«Le traitement statistique de l’outre-mer est différent de celui de l’hexagone, ce qui est pour le moins anormal »
La semaine dernière, les membres de la commission des lois à l’Assemblée nationale ont échangé sur les articles et amendements qui pouvaient être présentés dans l’hémicycle lors du projet de loi relative à l’égalité réelle entre les outre-mer et la métropole. Plusieurs problématiques ont été abordées, parmi lesquelles celle du manque de statistiques.
La question posée par le président de la commission des lois résume parfaitement la situation : «L’INSEE n’intervient-il pas de la même manière en outre-mer que dans l’Hexagone ?» En théorie oui, mais en pratique non. Et Paris ne cherche pas à rétablir le tir.
«Disposer d’indicateurs statistiques importants – même pour un petit territoire – n’est pas un luxe. Saint-Martin est une collectivité depuis 2008 ; or, encore une fois, le dernier PIB disponible date de 1995», a rappelé Daniel Gibbs. «Ayant à connaître pour avis du budget des collectivités d’outre-mer, je dois dire que cette lacune pose une vraie difficulté sur ce territoire», a poursuivi Ibrahim Aboubacar, député de Mayotte (socialiste, écologiste et républicain). «Il est scandaleux de donner à piloter des avions sans données de base. Or, c’est exactement ce qui se passe dans la plupart des collectivités d’outre-mer, ce qui m’a poussé, en tant qu’ex-président de région de Martinique, à créer un outil statistique propre. Je me demande comment le gouvernement prend ses décisions sans chiffres datant de moins de cinq ou dix ans. C’est inacceptable! », a déclaré pour sa part Serge Letchimy (socialiste, écologiste et républicain), soutenant ainsi Daniel Gibbs dans sa demande de mise à jour des indicateurs de richesse tous les deux ans. Autant d’arguments qui ont visiblement surpris Dominique Raimbourg découvrant ainsi que certaines régions de France ne disposent pas du même traitement.
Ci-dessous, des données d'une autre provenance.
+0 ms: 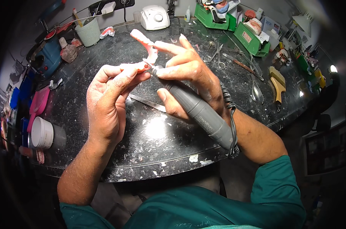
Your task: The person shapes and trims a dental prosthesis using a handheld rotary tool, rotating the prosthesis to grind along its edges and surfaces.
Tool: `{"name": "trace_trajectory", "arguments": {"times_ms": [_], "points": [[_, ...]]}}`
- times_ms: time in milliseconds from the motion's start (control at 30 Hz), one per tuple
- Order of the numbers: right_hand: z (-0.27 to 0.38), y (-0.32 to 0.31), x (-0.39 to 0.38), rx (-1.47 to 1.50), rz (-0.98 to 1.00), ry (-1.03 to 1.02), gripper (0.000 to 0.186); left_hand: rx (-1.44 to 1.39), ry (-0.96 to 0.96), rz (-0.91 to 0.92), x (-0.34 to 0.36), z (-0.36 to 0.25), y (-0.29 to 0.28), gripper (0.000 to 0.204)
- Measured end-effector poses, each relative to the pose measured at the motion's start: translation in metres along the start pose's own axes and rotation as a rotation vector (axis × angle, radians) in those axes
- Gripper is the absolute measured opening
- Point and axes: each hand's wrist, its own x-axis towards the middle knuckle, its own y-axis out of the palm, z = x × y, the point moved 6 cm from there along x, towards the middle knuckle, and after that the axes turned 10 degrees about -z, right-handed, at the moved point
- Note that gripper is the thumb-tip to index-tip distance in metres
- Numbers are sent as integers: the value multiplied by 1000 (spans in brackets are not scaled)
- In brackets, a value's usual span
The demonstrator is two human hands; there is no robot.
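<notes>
My left hand (114, 86) is closed, pinching one end of a pink denture (152, 53) between thumb and fingers. The denture's curved far part rises above the fingertips, and my grip hides some of its near end. My right hand (194, 76) wraps a dark grey rotary handpiece (205, 116), its nose pointing up and left. At that nose, a small bur meets or nearly meets the denture near my left fingertips; contact is too small to confirm. A coiled black cord (232, 108) runs along my right wrist. Fine pale dust covers both hands.
A flat metal strip (148, 103) lies beneath my hands on the black speckled bench (142, 152). Behind stand a white dial unit (155, 18) and a woven cup (88, 33). Scissors (215, 53), a wooden-handled brush (278, 87) and green bins (250, 40) are rightward; a white tub (42, 133) is left.
</notes>
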Motion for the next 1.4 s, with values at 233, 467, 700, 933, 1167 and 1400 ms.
{"name": "trace_trajectory", "arguments": {"times_ms": [233, 467, 700, 933, 1167, 1400], "points": [[-1, -2, 1, 7, -6, 3, 41, 34, 58, -4, -2, -3, 5, 13], [-1, -3, 1, 2, -12, -1, 40, 75, 109, 14, -3, -6, 6, 13], [2, -4, 3, 0, 9, 9, 40, 91, 103, 12, -2, -4, 6, 13], [3, -6, 2, -55, 46, -49, 45, 88, 122, 1, -4, -6, 9, 14], [5, -4, 5, 24, -32, -35, 35, 98, 144, 4, -6, -8, 8, 16], [9, -1, 3, 16, 7, -36, 40, 147, 160, 1, -7, -7, 4, 17]]}}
Le député de Saint-Martin a voulu saisir l’opportunité du projet de loi sur l’égalité réelle entre les outre-mer et la métropole pour combler cette lacune. Il a alors présenté un amendement en ce sens mais qui a été rejeté. «Je comprends cette demande mais rien ne justifie l’instauration d’une différence de traitement, dans la définition des indicateurs, au profit d’une seule collectivité», a commenté Victorin Lurel, rapporteur de la loi, qui a émis un avis défavorable.
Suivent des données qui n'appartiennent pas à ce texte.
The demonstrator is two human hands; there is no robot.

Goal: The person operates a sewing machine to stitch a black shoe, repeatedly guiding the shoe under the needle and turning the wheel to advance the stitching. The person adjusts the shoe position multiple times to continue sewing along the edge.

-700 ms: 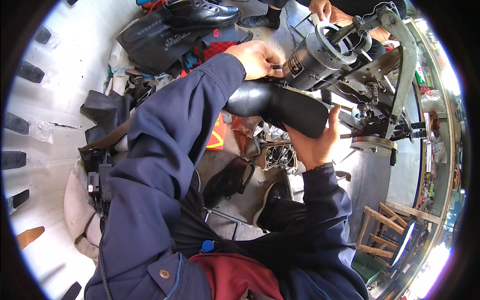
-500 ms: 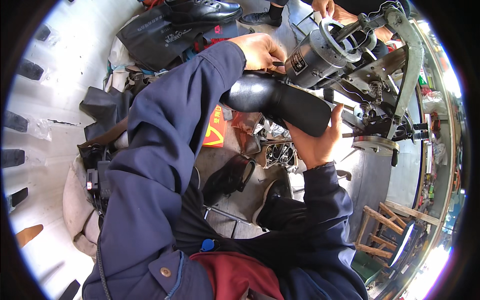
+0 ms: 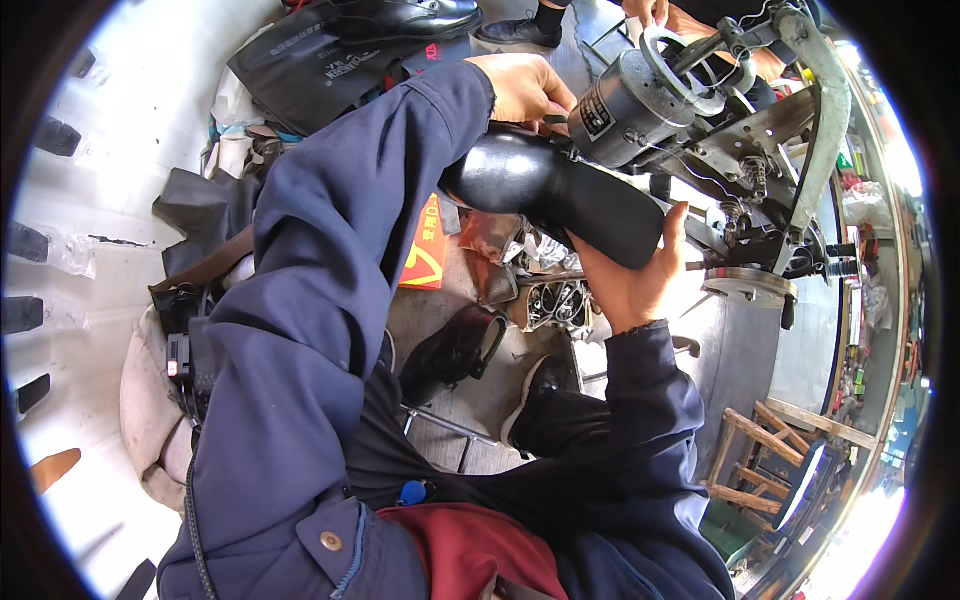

Selon le député guadeloupéen, l’amendement de Daniel Gibbs relève du domaine réglementaire, donc ne peut être introduit à ce projet de loi. «En outre, il ne vise pas à pallier l’absence de statistiques mais à « mettre à jour » des indicateurs qui n’existent pas», a-t-il complété pour justifier le rejet de l’amendement. Mais de vouloir rassurer en rappelant que dans le projet de loi a été créé un titre relatif à la statistique et à la collecte des données. «L’information statistique, qui relève d’une mission de service public, n’est pas remplie dans les outre-mer car l’INSEE n’a pas les moyens d’y faire la même chose que dans l’Hexagone. C’est cette lacune qu’il faut combler», préfère dire Victorin Lurel.
Malgré le rejet de l’amendement, Daniel Gibbs, Ibrahim Aboubacar et Serge Letchimy n’ont pas lâché l’affaire pour autant. Ils souhaitent que le problème soit abordé lors d’une prochaine séance publique et que les parlementaires réfléchissent à une réponse à apporter, «ne serait-ce qu’en termes d’engagement de l’État». «L’important est que le débat ait lieu et que chacun sache que le traitement statistique de l’outre-mer est différent de celui de l’hexagone, ce qui est pour le moins anormal», a finalement admis le président de la commission.